Dataset content:
● ● ● ● ●

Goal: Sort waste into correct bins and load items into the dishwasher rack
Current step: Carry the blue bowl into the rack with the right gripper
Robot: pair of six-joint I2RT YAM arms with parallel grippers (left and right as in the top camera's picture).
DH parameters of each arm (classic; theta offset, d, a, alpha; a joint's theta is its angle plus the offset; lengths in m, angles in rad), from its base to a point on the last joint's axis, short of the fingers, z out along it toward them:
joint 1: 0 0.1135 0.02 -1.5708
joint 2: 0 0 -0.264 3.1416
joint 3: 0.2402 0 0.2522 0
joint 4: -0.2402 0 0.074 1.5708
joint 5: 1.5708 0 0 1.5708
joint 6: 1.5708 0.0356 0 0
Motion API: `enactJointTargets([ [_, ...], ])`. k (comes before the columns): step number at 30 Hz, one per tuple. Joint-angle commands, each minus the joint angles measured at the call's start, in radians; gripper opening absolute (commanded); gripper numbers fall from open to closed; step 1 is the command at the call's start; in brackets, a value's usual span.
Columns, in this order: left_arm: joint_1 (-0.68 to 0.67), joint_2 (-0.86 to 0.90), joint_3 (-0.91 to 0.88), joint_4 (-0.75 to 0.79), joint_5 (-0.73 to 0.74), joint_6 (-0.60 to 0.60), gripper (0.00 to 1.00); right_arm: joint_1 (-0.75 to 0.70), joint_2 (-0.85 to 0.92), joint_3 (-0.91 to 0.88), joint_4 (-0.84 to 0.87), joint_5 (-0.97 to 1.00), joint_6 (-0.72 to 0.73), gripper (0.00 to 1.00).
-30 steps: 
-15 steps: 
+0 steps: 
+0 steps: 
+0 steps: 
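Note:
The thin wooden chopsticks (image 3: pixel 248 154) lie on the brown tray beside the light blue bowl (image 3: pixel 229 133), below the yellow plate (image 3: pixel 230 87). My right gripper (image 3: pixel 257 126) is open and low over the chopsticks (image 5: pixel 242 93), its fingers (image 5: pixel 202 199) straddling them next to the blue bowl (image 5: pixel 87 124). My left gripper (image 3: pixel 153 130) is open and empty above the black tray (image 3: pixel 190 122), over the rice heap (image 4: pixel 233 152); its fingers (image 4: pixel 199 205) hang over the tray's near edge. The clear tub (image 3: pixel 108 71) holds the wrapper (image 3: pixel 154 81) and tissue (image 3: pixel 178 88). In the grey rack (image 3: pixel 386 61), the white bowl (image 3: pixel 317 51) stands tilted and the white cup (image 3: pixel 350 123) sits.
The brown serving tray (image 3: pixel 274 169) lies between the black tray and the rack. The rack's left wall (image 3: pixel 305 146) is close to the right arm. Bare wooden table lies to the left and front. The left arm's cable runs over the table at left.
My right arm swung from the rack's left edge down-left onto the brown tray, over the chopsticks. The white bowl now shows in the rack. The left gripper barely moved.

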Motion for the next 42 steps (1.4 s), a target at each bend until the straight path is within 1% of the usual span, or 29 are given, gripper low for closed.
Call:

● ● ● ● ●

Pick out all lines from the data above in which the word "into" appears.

Goal: Sort waste into correct bins and load items into the dishwasher rack
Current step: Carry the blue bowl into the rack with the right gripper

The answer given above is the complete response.